German government finalizing EUR 50 bln rescue package today, which is centered around a EUR 10 bln increase in public infrastructure investment and likely to include higher benefits for long-term jobseekers and families as well as a cut in health insurance contributions. The latter is likely to be compensated, however, by rising contributions to the health fund. Under discussion are also tax cuts, which are likely to lift the tax free basic income and reduce the income tax level of Germany's progressive tax scale. SPD demands for a raise in the highest tax rate are likely to be rejected, however. The government is also likely to agree to a EUR 100 bln fund to help companies with guarantees and credits. The conservative CDU yesterday signaled that it also wants to allow the government to directly take over stakes in large non-financial companies, not just banks, as the current financial stabilization fund foresees. However, the SPD has rejected such a plan and even the DIHK chambers of industry and commerce has been skeptical, partly because it will be difficult to help Germany's bulk of small and medium sized companies that are not public companies, in this fashion. As coalition partners CDU and SPD are still trying to find a compromise there is already criticism that the focus on long term infrastructure investment will mean help will come too late to prevent a sharp decline in German growth, as export demand breaks off.

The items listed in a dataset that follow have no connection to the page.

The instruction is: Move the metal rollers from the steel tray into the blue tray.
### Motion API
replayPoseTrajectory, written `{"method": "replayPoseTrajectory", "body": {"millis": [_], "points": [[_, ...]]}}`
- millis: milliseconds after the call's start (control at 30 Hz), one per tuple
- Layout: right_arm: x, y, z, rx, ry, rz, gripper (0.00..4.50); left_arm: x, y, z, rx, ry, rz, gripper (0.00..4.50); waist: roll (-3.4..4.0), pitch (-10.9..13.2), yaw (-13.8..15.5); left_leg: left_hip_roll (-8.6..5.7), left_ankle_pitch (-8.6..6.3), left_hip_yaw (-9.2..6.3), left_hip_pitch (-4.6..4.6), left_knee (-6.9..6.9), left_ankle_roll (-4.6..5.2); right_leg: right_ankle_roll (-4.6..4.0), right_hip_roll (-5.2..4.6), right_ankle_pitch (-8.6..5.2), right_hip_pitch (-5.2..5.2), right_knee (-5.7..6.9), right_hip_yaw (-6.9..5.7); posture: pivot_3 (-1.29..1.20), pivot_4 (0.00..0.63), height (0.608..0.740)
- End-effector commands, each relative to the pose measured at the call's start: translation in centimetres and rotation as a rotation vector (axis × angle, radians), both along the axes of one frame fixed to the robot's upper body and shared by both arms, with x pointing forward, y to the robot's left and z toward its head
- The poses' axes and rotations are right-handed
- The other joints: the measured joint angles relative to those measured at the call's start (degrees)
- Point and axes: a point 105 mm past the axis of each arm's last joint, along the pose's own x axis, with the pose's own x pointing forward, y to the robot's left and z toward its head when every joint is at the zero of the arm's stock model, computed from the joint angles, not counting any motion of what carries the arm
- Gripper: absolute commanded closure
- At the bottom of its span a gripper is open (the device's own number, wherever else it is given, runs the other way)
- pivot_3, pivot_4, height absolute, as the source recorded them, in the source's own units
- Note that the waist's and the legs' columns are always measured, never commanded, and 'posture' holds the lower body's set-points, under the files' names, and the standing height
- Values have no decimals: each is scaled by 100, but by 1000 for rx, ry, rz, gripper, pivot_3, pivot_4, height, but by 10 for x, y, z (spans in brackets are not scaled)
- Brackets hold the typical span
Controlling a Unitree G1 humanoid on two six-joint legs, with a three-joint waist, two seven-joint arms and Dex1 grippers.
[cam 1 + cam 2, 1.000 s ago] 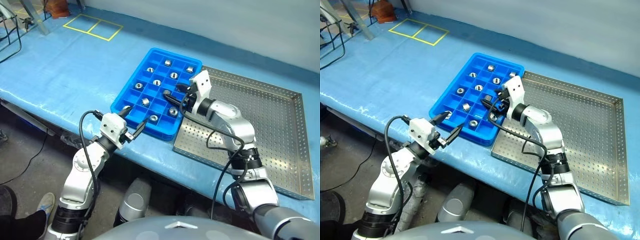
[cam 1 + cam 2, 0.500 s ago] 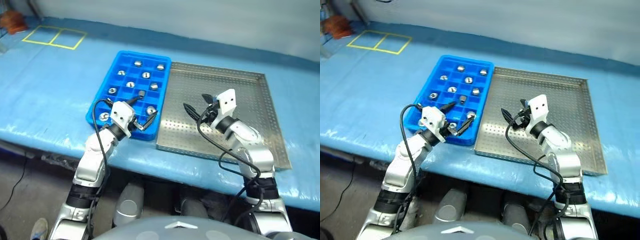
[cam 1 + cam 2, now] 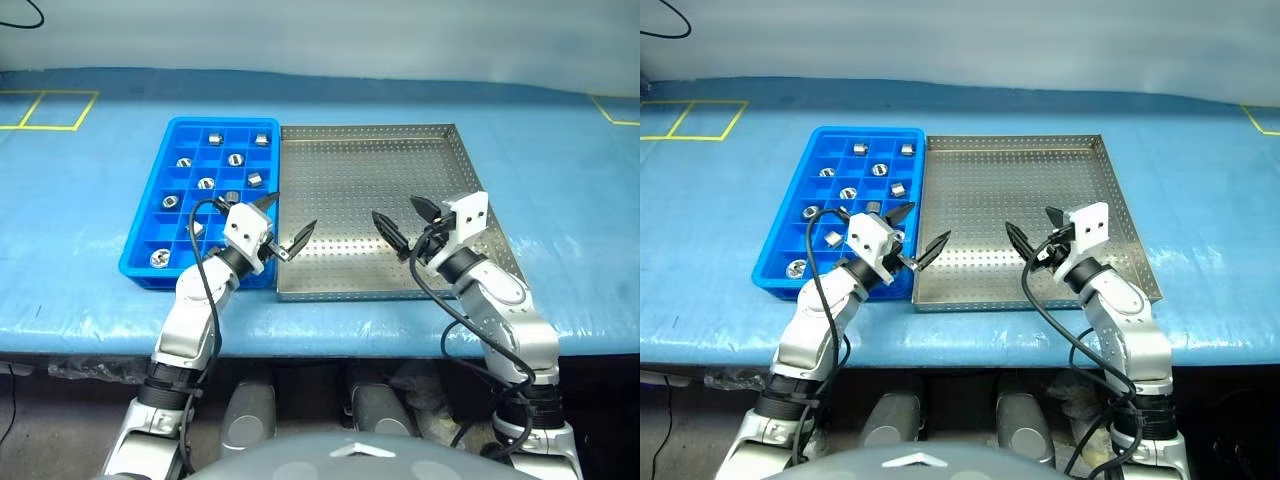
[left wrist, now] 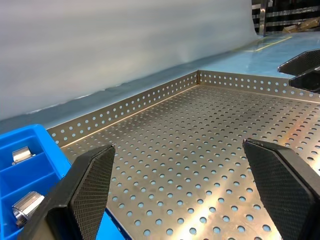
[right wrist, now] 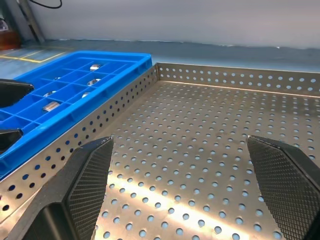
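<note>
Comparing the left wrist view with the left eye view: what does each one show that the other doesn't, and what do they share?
Head view alone: the whole blue tray outline, most metal rollers in its compartments, and the blue table cover.

Wrist view alone: a close look along the left gripper's fingers, spread wide over bare perforated metal.

Shared: the steel tray holding no rollers, the open left gripper, and the open right gripper.

Both arms reach forward at about the same height, forearms angled inward; left gripper (image 3: 284, 224) points forward and to the right, fingers spread wide, nothing between them; right gripper (image 3: 405, 224) points forward and to the left, likewise spread and empty.
</note>
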Motion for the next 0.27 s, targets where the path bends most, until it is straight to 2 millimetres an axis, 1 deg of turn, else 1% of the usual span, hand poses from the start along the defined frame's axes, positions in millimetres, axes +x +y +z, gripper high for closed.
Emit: {"method": "replayPoseTrajectory", "body": {"millis": [33,267], "points": [[1,4,19,10,-70,18,0,-2,-1,10,-19,-47,-3,16,0,0,7,-1,0,1,0,0,0,1,-1,0,0,0,2,131,150,740],[4,8,16,-18,-53,33,0,-3,0,10,-25,-47,10,16,0,0,26,-1,0,0,0,-2,0,1,0,0,-1,-1,2,144,150,740]]}}
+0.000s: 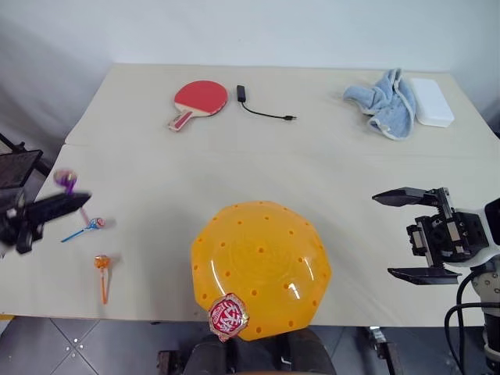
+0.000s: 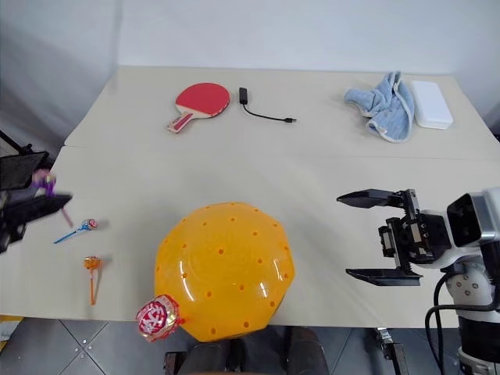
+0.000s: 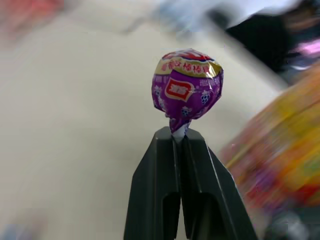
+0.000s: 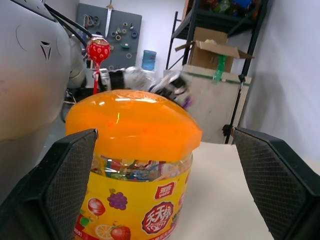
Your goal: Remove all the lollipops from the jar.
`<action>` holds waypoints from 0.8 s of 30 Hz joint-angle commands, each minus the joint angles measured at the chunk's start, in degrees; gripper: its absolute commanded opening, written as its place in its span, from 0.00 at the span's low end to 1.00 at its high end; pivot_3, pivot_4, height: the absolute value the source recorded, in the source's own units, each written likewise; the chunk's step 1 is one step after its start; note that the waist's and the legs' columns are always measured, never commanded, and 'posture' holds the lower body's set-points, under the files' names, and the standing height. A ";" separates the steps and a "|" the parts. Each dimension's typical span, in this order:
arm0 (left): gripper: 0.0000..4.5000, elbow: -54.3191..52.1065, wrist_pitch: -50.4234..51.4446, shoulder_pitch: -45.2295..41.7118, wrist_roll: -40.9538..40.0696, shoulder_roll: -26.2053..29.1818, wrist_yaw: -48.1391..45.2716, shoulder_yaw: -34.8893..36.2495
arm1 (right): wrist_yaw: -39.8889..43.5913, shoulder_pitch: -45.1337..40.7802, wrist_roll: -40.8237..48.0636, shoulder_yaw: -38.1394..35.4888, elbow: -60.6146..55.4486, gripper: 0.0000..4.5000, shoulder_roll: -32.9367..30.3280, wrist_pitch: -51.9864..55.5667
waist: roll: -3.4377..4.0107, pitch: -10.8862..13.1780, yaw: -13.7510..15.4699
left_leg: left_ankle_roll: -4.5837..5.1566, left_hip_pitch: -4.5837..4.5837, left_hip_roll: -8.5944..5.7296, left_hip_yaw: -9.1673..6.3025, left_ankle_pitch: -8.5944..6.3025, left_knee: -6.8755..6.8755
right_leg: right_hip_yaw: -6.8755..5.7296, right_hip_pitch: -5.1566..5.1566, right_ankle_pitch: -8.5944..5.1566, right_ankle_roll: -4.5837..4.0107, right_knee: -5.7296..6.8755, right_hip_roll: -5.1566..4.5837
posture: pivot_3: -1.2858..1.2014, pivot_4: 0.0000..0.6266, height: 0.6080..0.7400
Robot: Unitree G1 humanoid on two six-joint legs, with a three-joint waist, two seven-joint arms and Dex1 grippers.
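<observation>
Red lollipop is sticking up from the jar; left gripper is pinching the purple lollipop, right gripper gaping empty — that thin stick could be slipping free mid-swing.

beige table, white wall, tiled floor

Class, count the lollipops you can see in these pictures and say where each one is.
4: the purple lollipop in the left gripper, the blue and orange on the table, the red stuck in the jar lid. More may be hidden inside.
</observation>
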 commanded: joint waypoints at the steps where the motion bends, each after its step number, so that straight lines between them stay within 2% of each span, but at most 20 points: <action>1: 0.01 3.51 -8.31 4.39 6.87 0.86 -2.77 3.52 | 3.32 -0.77 -1.43 -1.13 0.63 1.00 -0.63 0.04 | -0.11 -0.05 0.43 | 0.00 -0.05 -0.01 -0.04 -0.01 0.00 | -0.03 -0.04 0.00 0.00 0.00 -0.06 | 0.52 0.24 1.00; 7: 0.01 4.43 -12.63 8.30 14.39 -1.19 0.73 0.77 | 4.40 -0.52 -3.61 -1.29 4.18 1.00 -1.99 -1.58 | -0.11 -0.05 0.92 | -0.10 -0.09 -0.14 -0.05 -0.32 0.00 | -0.01 -0.17 0.00 -0.01 -0.08 -0.33 | 0.52 0.24 1.00; 16: 0.01 0.42 0.75 6.18 16.69 -2.09 9.77 -4.22 | 4.40 2.30 -2.46 1.13 8.29 1.00 -5.12 -6.87 | -0.10 -0.05 0.11 | 0.18 -0.09 -0.13 0.04 -0.17 -0.24 | -0.09 -0.30 0.00 -0.01 0.15 -0.28 | 0.52 0.24 1.00; 17: 0.11 -0.84 2.17 6.75 16.46 -2.01 9.83 -4.18 | 4.40 2.67 -2.19 1.47 8.67 1.00 -5.46 -7.59 | -0.10 -0.04 0.09 | 0.18 -0.09 -0.13 0.06 -0.17 -0.24 | -0.09 -0.30 0.00 -0.01 0.15 -0.28 | 0.52 0.24 1.00; 18: 0.16 -2.40 3.40 7.50 15.80 -1.85 8.97 -3.86 | 4.40 2.97 -1.90 1.79 9.07 1.00 -5.80 -8.29 | -0.10 -0.05 -0.02 | 0.18 -0.09 -0.13 0.08 -0.17 -0.24 | -0.08 -0.30 0.00 -0.01 0.15 -0.28 | 0.52 0.24 1.00; 24: 0.58 -3.90 3.02 9.00 15.93 -0.56 5.33 -0.69 | 4.40 5.32 0.31 3.14 11.16 1.00 -8.03 -12.68 | -0.06 -0.03 0.01 | 0.16 -0.06 -0.09 0.18 -0.14 -0.25 | -0.08 -0.33 0.00 0.00 0.15 -0.24 | 0.52 0.24 1.00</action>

U.K. Government to Hold 43.4% of Lloyds TSB After HBOS Aquisition
The U.K. government will own around 43.4% of the enlarged issued ordinary shares of Lloyds TSB after the acquisition of HBOS has come through. The government would hold around 57.9% of HBOS of the enlarged issued ordinary shares. Trading in HBOS shares are expected to be suspended as of 6pm Wednesday. Existing shareholders largely shunned the banks' rights offer, with just 0.5% and 0.24% of offered shares being bought in Lloyds TBS and HBOS respectively, leaving the government to pick up the rest.